If the terminal is a smart phone, the user may hold the terminal with one hand and control the terminal with the other hand. In this case, the touch recognition unit 210 may use up to five first points Can be recognized.

The position path confirmation unit 220 confirms the position path whose position has changed from the first point to the second point where the touch ends. The positions of the first point and the second point may be different from each other. When the first and second points where the touch is generated at the first point and terminated as it is, the position path check unit 220 confirms that the position path does not exist, And the execution can be terminated while returning to the control.

In the embodiment, when the first point is recognized as n (n is a natural number of 2 or more), the position path check unit 220 checks n position paths from each of the first points to the second point . For example, when the user presses the index finger at a specific position on the screen and then presses the stop button at another position while moving the finger, the position path check unit 220 first determines the position path by the finger The position path by the stop when the touch is terminated can be independently confirmed.
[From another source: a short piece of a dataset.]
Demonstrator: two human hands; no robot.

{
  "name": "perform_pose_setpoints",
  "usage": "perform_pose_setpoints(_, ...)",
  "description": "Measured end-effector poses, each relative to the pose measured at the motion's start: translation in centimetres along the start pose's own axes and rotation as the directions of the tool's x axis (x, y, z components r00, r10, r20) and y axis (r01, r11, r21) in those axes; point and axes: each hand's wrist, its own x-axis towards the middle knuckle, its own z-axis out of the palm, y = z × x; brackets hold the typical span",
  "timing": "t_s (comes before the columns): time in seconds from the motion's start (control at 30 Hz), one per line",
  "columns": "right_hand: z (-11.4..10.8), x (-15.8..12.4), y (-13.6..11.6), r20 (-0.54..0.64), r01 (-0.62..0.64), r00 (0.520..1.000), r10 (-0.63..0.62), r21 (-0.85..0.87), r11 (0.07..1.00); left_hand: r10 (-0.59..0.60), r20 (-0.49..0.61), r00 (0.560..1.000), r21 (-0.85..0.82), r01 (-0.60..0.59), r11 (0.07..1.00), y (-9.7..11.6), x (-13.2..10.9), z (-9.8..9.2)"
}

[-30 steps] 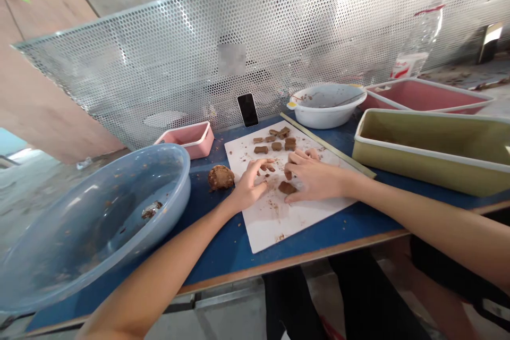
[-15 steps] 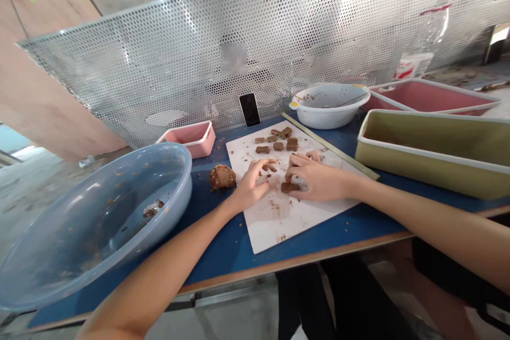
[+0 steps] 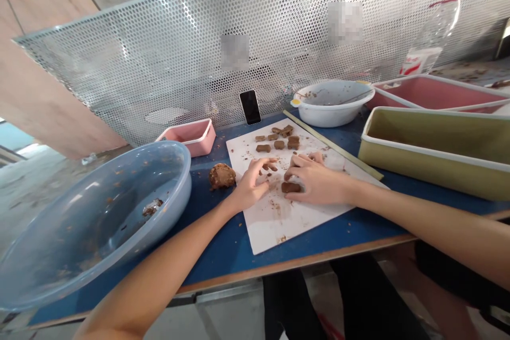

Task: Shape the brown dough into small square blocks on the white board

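Both my hands rest on a white board (image 3: 279, 223) on the blue table. My right hand (image 3: 316, 180) curls its fingers around a small flat brown clay piece (image 3: 290, 187), thumb and fingertips pressed to its edges. My left hand (image 3: 253, 183) lies beside it with fingers spread and bent, tips near a small brown scrap (image 3: 271, 168). Several cut brown clay shapes (image 3: 281, 139) lie at the board's far end. A round lump of brown clay (image 3: 222, 176) sits on the table left of the board.
A large blue basin (image 3: 99, 218) stands at the left. A small pink tray (image 3: 191, 138), a phone (image 3: 250, 107) leaning on the perforated metal screen, a white bowl (image 3: 332, 103), a long stick (image 3: 330, 143), a yellow-green tub (image 3: 434, 149) and a pink tub (image 3: 438, 93) surround the board.
My right hand's fingers have closed in around the flat clay piece, which now lies between thumb and fingertips. My left hand has hardly moved. The camera shifted slightly.
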Motion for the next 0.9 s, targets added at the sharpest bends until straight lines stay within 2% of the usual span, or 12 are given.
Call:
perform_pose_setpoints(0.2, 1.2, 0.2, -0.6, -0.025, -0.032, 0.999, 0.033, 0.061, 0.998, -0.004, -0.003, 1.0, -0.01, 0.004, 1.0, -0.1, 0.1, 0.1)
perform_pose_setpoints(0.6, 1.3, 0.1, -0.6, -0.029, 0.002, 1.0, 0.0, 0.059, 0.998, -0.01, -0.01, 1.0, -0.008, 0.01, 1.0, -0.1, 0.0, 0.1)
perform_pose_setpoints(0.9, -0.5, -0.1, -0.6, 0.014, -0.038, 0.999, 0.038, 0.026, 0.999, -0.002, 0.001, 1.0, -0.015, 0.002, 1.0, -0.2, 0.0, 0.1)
The pattern analyzer 230 analyzes the pattern in consideration of the gesture of the user according to the shape of the position path. The user can move up, down, left, and right in a state of being touched with a finger tip on the screen to take a gesture.

The pattern analyzer 230 may consider at least one of the number of inflection points of the position path and the direction change. For example, if the number of inflection points is the same and directional changes coincide, the pattern analyzer 230 can analyze the position path in the same pattern. The pattern analyzer 230 may analyze the position path in a pattern such as a straight line, a curve, a polygon, a circle, a number, and a character form. In addition, the pattern analyzer 230 may classify a plurality of position paths according to the pattern. The pattern analyzing unit 230 may terminate the execution if the number of inflection points and the direction change in the position path are not extracted.
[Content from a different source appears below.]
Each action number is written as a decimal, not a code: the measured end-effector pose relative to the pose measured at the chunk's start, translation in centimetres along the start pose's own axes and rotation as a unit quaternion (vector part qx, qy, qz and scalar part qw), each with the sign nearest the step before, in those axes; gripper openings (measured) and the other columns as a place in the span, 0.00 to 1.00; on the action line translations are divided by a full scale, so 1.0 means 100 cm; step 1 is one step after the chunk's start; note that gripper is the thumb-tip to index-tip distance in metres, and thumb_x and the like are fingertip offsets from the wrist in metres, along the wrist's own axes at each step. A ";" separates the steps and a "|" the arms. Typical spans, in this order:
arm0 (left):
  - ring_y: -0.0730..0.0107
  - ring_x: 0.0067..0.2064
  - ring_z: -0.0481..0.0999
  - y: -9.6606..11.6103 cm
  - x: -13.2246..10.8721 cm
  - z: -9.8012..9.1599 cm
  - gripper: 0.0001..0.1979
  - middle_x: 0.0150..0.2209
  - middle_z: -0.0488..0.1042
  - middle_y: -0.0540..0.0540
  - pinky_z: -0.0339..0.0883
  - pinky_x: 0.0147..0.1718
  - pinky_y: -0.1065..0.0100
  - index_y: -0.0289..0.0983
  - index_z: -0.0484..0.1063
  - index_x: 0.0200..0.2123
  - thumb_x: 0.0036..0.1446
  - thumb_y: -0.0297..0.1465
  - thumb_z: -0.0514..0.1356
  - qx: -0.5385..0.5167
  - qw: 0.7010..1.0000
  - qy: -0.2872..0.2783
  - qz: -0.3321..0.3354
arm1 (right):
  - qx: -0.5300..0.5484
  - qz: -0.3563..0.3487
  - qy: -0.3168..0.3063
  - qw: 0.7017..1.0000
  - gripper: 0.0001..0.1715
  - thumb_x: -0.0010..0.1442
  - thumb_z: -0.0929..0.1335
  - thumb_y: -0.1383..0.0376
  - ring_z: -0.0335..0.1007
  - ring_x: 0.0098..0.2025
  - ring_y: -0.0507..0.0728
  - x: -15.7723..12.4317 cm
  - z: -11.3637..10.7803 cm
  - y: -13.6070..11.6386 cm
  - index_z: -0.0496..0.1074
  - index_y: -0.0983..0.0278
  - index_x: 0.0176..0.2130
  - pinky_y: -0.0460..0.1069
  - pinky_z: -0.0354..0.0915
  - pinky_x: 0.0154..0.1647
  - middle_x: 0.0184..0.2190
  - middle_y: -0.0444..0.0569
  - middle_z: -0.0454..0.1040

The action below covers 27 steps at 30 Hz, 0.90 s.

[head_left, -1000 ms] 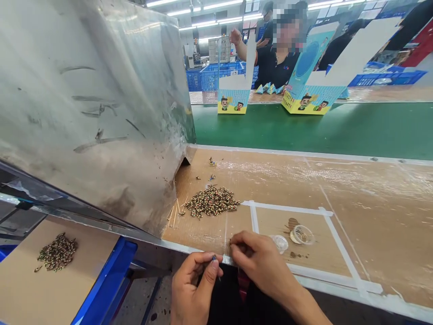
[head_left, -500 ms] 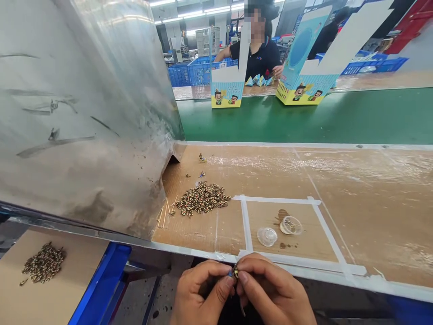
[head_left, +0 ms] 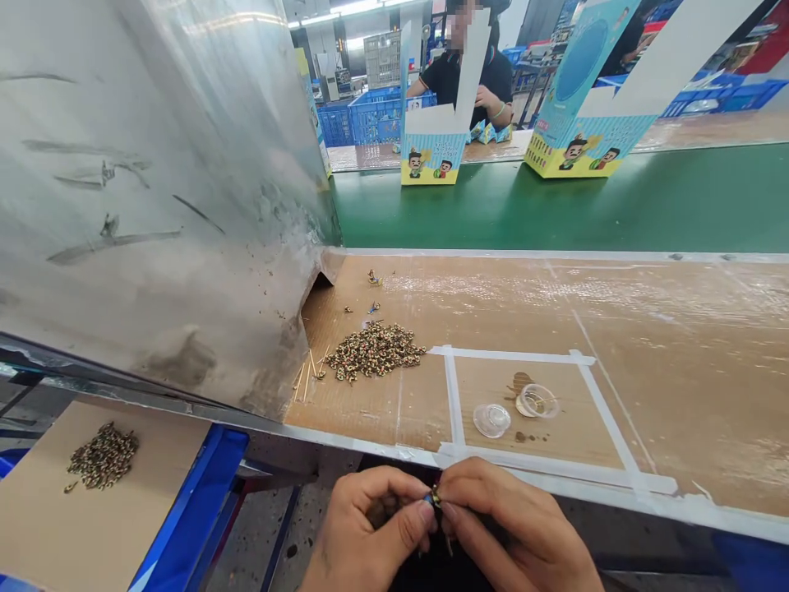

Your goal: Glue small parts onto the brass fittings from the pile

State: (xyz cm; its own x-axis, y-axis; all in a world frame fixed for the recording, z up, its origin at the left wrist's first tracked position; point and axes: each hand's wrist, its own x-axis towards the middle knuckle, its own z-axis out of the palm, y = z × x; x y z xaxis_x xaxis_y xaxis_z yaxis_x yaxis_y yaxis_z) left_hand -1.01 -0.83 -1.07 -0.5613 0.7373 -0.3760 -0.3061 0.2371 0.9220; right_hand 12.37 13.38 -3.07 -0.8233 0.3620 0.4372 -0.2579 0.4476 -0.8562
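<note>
A small clear cup sits on the brown work table, with a thin stick-like thing and a little yellowish matter in it, too small to make out. A clear lid lies just beside it, and dark stains mark the surface near both. White tape frames this patch.

Below the table edge, the left hand and the right hand meet, thumbs and forefingers clamped on a small part, blue on the left and gold on the right; whether it is one piece or two cannot be told.

A pile of gold and dark pieces lies on the table, left of the tape, with thin wooden sticks beside it and a few loose bits behind. At lower left, another pile rests on a cardboard sheet over a blue bin.

A large metal panel leans over the table's left end. On the green belt beyond stand printed boxes with raised flaps, their insides hidden. Farther back, a person sits behind small blue packets, near blue crates and a grey crate.
</note>
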 end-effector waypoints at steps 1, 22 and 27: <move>0.71 0.25 0.76 0.002 0.001 0.000 0.19 0.23 0.81 0.45 0.68 0.29 0.73 0.34 0.86 0.31 0.51 0.46 0.77 -0.005 1.000 -0.014 -0.019 | 0.009 0.002 -0.003 1.000 0.14 0.69 0.68 0.77 0.78 0.37 0.54 0.000 -0.001 0.000 0.74 0.59 0.48 0.46 0.75 0.39 0.37 0.47 0.78; 0.59 0.43 0.77 0.022 -0.019 -0.003 0.05 0.35 0.85 0.53 0.65 0.47 0.63 0.51 0.86 0.35 0.56 0.38 0.69 0.286 0.958 0.007 0.015 | 0.003 -0.002 -0.009 1.000 0.13 0.69 0.67 0.77 0.75 0.32 0.52 -0.006 -0.007 -0.013 0.73 0.59 0.44 0.43 0.72 0.35 0.33 0.45 0.76; 0.57 0.43 0.77 0.026 -0.023 0.003 0.06 0.34 0.84 0.50 0.66 0.46 0.63 0.48 0.86 0.33 0.54 0.39 0.68 0.284 0.958 0.033 -0.001 | 0.014 0.004 -0.007 1.000 0.14 0.68 0.67 0.78 0.75 0.33 0.52 -0.006 -0.006 -0.016 0.74 0.59 0.45 0.43 0.73 0.35 0.33 0.45 0.76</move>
State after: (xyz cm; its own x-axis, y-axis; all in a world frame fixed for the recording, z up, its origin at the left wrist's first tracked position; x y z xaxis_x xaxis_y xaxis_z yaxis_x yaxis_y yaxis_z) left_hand -0.33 -1.75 2.25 -0.6137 0.7002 -0.3648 0.1508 0.5575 0.8164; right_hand 13.57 12.93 -1.85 -0.8327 0.3533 0.4264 -0.2650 0.4219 -0.8671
In analyzing the length of the position path, the pattern analyzer 230 may set a reference value. The reference value may be a value for determining whether the identified location path is valid.

The position path may have various shapes such as a curve, a straight line, and a broken line on the screen, and the pattern analyzer 230 may analyze the shape by designating the shape as a pattern. The reference value is set to 5 pixels, and if the length of the position path is less than 5 pixels, the pattern analyzer 230 can invalidate the position path without considering the pattern. On the contrary, when the length of the position path is 5 pixels or more, the pattern analyzer 230 allows the instruction execution unit 240 to execute a corresponding instruction in consideration of the pattern.

The pattern analyzing unit 230 may cause the instruction executing unit 240 to extract the first gesture instruction word when there is an inflection point or direction change in the position path. The pattern analyzer 230 may cause the instruction execution unit 240 to extract and execute the second gesture instruction word set in place of the first gesture instruction word when the inflection point or the direction change does not exist. The second gesture instruction word may be a command for calling a select function or a page turn function defined for a single touch rather than multi-touch in the terminal.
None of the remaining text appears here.